Work request: Filter these entries down to the lines that hold the word "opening", and show each of them.

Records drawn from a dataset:
-- -- --
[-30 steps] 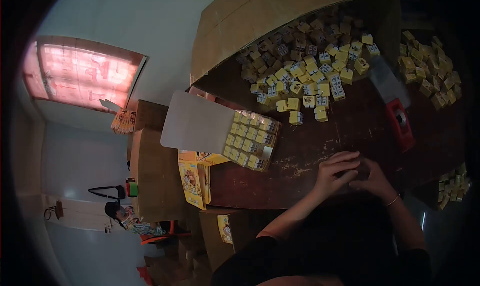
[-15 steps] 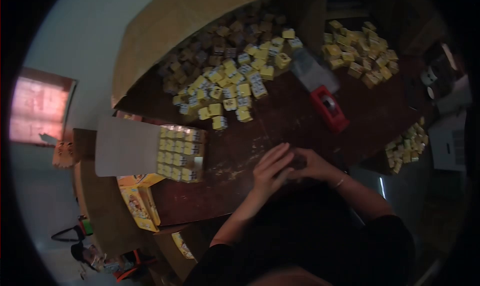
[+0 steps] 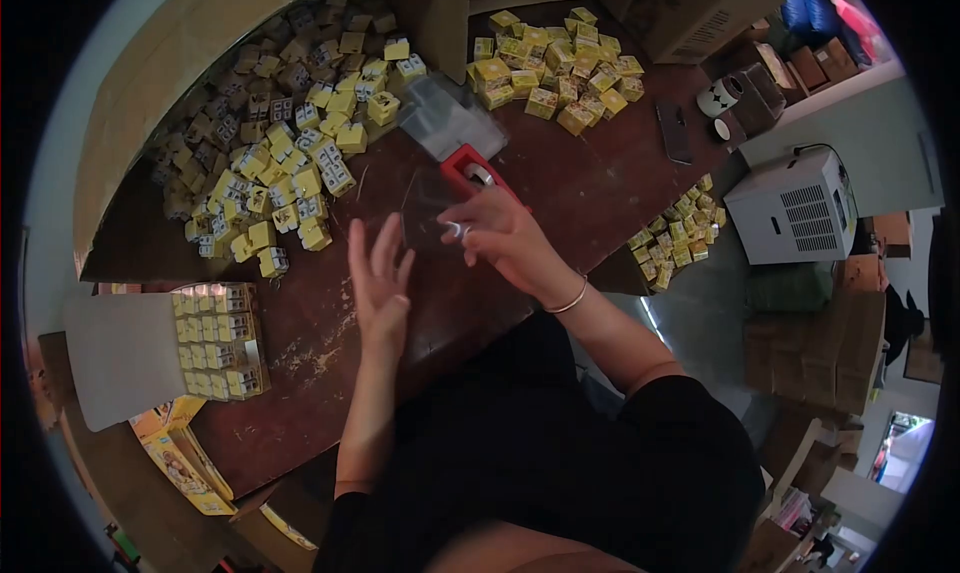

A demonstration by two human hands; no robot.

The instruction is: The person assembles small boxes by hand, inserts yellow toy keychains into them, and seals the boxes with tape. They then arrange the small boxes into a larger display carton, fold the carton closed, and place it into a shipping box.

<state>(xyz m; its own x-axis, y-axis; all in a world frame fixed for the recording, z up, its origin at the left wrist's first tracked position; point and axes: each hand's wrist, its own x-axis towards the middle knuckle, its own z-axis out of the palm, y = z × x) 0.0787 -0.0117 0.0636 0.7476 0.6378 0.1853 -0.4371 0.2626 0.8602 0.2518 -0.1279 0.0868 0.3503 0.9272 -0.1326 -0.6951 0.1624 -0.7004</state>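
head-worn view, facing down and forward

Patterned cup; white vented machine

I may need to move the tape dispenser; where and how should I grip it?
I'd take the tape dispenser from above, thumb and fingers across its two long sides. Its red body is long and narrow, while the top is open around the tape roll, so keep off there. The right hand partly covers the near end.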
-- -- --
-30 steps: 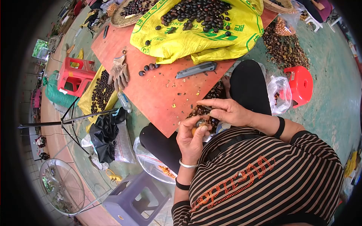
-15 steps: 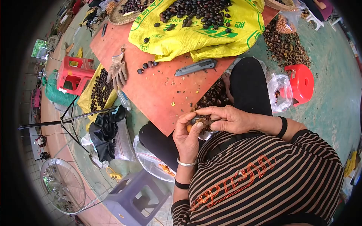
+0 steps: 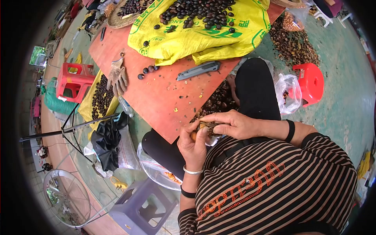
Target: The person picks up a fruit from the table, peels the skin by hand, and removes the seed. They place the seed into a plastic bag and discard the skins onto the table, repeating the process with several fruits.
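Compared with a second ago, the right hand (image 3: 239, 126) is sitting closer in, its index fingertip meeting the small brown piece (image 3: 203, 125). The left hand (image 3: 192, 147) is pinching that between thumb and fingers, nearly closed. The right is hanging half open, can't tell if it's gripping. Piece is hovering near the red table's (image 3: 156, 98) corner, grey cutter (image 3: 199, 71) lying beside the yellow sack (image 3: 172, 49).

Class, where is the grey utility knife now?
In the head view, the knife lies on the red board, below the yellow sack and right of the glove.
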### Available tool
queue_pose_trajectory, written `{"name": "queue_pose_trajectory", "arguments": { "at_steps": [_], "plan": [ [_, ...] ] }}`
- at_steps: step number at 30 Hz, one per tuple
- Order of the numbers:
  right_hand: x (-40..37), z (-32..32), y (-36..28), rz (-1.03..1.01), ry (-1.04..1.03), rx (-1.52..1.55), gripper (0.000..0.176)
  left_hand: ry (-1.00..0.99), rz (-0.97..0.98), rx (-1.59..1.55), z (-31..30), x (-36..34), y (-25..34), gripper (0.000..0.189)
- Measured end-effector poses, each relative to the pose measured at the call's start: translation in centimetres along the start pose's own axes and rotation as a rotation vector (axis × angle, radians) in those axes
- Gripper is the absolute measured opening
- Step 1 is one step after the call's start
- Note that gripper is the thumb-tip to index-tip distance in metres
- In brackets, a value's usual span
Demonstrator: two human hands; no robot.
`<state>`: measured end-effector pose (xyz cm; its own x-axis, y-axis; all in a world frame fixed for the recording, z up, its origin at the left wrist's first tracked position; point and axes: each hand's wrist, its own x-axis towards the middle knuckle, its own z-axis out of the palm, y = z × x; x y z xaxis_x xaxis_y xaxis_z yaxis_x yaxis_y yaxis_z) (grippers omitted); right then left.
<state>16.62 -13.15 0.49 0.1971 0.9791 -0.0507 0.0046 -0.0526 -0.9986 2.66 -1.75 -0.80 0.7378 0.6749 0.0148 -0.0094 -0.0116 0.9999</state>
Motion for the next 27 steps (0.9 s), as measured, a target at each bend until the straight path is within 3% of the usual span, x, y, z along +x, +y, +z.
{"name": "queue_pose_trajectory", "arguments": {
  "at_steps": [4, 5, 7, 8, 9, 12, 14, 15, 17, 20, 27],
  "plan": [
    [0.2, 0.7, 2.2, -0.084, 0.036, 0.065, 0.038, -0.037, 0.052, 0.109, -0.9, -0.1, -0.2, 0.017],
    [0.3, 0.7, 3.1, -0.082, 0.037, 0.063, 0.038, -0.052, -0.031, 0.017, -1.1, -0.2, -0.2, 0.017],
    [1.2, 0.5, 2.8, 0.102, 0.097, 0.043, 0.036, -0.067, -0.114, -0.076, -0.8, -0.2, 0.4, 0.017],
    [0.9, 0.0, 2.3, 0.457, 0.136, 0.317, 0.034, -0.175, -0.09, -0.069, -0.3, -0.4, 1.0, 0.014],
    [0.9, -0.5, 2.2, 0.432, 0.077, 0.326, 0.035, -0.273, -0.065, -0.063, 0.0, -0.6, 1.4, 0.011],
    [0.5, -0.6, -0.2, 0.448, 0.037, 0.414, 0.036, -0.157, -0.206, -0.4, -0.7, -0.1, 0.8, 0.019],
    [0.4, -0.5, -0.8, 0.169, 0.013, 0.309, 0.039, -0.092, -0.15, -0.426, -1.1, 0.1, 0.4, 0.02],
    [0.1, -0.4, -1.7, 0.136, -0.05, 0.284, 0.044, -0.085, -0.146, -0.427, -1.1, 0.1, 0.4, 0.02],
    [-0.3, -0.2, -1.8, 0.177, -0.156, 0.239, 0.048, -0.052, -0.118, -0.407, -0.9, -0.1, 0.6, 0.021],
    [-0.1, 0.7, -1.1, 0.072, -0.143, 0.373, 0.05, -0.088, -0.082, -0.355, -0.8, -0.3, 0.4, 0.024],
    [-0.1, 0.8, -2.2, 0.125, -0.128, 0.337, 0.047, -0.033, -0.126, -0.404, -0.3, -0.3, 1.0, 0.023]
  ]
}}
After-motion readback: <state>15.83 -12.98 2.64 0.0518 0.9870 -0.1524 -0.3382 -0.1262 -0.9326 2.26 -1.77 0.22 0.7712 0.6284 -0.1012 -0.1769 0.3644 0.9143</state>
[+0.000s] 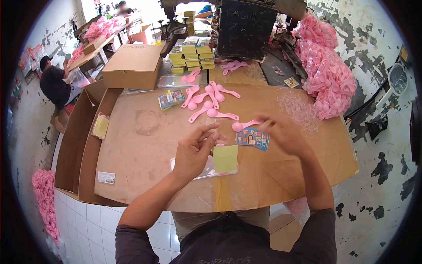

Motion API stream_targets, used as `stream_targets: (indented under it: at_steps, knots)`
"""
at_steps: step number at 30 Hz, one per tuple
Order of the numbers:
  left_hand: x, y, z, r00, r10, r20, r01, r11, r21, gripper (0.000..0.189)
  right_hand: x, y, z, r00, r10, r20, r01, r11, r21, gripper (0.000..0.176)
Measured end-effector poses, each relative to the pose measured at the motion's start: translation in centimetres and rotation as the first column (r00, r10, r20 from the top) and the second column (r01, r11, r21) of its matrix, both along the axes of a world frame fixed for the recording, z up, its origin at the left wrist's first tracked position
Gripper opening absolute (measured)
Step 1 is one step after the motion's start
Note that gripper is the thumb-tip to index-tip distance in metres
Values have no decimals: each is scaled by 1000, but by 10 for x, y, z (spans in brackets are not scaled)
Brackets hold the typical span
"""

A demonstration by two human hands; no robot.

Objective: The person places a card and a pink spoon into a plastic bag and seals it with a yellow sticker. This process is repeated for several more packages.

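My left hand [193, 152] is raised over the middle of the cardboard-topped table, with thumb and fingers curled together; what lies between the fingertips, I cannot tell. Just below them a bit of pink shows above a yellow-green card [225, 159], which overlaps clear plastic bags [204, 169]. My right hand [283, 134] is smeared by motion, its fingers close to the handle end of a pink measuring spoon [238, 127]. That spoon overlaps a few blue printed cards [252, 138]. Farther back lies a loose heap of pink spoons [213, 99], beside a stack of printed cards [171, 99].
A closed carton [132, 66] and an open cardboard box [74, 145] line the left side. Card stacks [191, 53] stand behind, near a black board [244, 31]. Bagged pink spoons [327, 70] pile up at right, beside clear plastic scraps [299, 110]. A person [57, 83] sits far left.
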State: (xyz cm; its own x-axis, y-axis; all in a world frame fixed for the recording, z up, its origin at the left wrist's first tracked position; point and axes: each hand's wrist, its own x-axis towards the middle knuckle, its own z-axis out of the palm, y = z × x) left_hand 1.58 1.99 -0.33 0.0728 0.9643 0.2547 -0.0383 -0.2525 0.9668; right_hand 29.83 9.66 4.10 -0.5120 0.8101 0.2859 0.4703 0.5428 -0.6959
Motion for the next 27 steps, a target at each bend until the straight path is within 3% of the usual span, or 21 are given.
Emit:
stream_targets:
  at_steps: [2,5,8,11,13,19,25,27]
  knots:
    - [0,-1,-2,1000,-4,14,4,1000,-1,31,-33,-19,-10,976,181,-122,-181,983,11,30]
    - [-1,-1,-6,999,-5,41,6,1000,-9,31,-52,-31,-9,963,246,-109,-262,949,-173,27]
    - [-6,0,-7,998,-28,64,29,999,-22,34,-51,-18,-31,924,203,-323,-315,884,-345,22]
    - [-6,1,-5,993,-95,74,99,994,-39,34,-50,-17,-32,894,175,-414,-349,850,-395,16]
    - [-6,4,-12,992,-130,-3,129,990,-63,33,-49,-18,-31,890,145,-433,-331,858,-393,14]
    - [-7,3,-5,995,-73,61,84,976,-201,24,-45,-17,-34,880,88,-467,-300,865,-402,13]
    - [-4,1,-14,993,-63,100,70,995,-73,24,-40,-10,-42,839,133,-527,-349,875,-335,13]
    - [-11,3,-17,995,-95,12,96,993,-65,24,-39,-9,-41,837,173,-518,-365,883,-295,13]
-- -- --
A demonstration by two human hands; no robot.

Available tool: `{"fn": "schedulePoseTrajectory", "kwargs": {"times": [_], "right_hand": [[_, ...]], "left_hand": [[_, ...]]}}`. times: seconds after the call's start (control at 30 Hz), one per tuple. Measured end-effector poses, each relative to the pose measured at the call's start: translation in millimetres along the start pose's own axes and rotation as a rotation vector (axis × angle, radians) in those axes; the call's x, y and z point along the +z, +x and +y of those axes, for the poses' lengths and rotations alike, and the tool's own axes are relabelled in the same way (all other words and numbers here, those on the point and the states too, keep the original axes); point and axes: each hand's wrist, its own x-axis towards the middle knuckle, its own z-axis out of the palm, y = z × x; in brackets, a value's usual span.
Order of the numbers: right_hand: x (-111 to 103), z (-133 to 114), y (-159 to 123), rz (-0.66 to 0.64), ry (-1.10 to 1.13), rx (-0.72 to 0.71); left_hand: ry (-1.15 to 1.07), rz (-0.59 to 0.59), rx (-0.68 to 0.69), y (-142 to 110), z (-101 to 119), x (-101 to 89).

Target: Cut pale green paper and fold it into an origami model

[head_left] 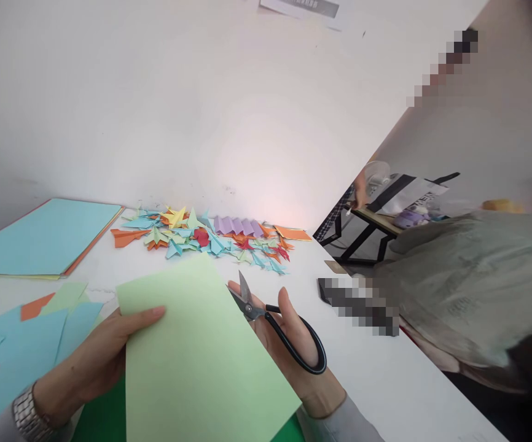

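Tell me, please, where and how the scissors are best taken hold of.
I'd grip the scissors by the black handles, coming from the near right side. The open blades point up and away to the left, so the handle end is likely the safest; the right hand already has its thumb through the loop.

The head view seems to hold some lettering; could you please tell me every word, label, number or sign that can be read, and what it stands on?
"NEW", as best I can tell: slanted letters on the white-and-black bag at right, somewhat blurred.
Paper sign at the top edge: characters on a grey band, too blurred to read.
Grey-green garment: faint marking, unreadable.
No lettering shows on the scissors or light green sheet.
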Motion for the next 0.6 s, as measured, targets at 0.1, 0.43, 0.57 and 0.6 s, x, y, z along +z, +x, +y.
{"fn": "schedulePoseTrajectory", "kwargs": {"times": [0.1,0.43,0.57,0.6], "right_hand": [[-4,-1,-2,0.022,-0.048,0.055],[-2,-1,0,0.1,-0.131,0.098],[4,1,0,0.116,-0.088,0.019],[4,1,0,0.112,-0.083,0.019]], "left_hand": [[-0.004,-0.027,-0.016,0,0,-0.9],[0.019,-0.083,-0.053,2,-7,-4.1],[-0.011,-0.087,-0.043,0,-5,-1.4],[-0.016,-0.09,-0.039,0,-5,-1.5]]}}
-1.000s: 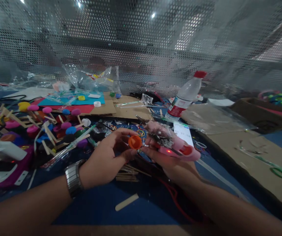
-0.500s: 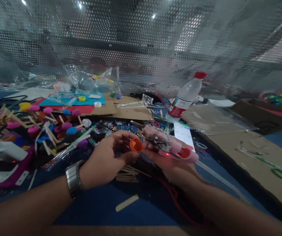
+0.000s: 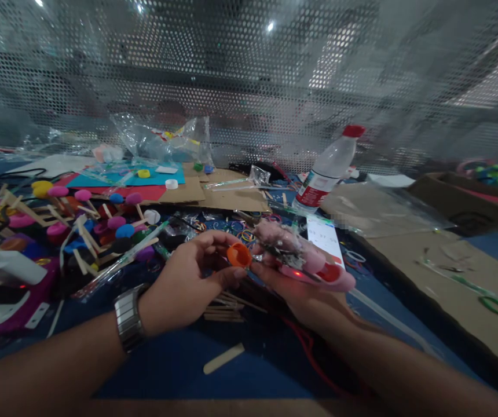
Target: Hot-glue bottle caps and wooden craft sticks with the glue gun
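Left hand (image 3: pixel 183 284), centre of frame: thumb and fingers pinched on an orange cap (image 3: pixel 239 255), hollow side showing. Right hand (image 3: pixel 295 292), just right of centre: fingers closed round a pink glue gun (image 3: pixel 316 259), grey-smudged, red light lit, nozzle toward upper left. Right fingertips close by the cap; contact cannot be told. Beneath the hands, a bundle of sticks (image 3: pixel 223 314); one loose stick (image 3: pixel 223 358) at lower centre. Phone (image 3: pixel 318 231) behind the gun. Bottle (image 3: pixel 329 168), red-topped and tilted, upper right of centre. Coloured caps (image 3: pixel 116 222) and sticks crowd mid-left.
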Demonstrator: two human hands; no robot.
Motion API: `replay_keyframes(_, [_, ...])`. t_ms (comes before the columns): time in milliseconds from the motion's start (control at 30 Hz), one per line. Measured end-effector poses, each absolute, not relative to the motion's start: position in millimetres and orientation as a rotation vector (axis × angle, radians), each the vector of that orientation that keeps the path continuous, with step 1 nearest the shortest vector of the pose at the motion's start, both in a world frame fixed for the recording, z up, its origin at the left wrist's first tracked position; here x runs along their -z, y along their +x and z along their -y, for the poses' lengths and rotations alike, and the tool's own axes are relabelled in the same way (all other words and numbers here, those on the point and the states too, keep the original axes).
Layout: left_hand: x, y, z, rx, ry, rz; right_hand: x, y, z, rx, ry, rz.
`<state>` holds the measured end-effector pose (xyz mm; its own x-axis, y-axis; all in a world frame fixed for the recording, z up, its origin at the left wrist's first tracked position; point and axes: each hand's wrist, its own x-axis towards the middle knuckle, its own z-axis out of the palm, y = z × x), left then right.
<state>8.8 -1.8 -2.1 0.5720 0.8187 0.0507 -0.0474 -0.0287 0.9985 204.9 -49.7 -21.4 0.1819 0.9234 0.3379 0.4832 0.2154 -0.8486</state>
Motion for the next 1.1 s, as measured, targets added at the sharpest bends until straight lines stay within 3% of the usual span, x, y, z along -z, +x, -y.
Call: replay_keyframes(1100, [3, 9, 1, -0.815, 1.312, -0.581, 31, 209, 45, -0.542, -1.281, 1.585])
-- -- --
Result of the exercise:
- Gripper is the absolute measured opening
Gripper opening absolute (measured)

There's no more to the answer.